Un journal, d'humeur douce ordinairement, vient d'adresser une admonestation assez nerveuse à deux membres de la Faculté de médecine.

Cette feuille prétend que deux médecins, qu'il est inutile de nommer ici, chefs de service dans un hôpital dont le nom importe peu, auraient traité plus que légèrement le secret professionnel, une des mille religions des matérialistes.

Voici le fait reproché:

La scène se passe dans un hospice d'aliénés, côté des dames; les docteurs susdits ne se gêneraient en rien pour raconter aux étudiants qui suivent leurs leçons les événements qui ont amené la folie dans le cerveau de ces pauvres femmes.

Les chagrins d'amour et l'adultère règnent, dans ces histoires vraies, aussi despotiquement que dans les romans qu'on achète trois livres dix sous pour tuer un peu le temps.

Après ces orages du cœur, la mort est la pourvoyeuse la plus active des maisons de force. Des tas de pauvres femmes sont là, grimaçantes, horribles, grotesques et touchantes; les unes ont vu mourir ceux qu'elles aimaient, mères, maris, enfants, et Dieu, peut-être par miséricorde, ne leur a pas donné assez de raison pour accepter chrétiennement ses terribles arrêts.

D'autres sont folles comme la jeune fille que Sganarelle prétendait soigner était muette, c'est-à-dire sans qu'on sache pourquoi.

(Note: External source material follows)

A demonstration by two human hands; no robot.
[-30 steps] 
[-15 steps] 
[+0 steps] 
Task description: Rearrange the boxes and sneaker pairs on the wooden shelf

Eh bien, il paraîtrait que non seulement les deux docteurs livrent à la curiosité de leurs élèves les faits particuliers qui ont entraîné la folie, mais encore qu'ils appellent ces infortunées par leurs noms de famille, et leur font quelquefois des questions ridicules qui sont d'autant plus regrettables que ces intéressantes malades ont souvent des éclairs de raison.

Il est impossible d'approuver la conduite de ces médecins, si toutefois le journal dit vrai,—car le journal pourrait bien ne pas dire vrai, on a vu des choses plus extraordinaires,—mais on aurait aussi grand tort de donner à ce fait l'importance que notre grand confrère lui attribue. C'est là un manque de goût, de tact, de convenance, de délicatesse, tout ce qu'on voudra, mais le grand mot de secret professionnel n'a rien à voir en cette affaire.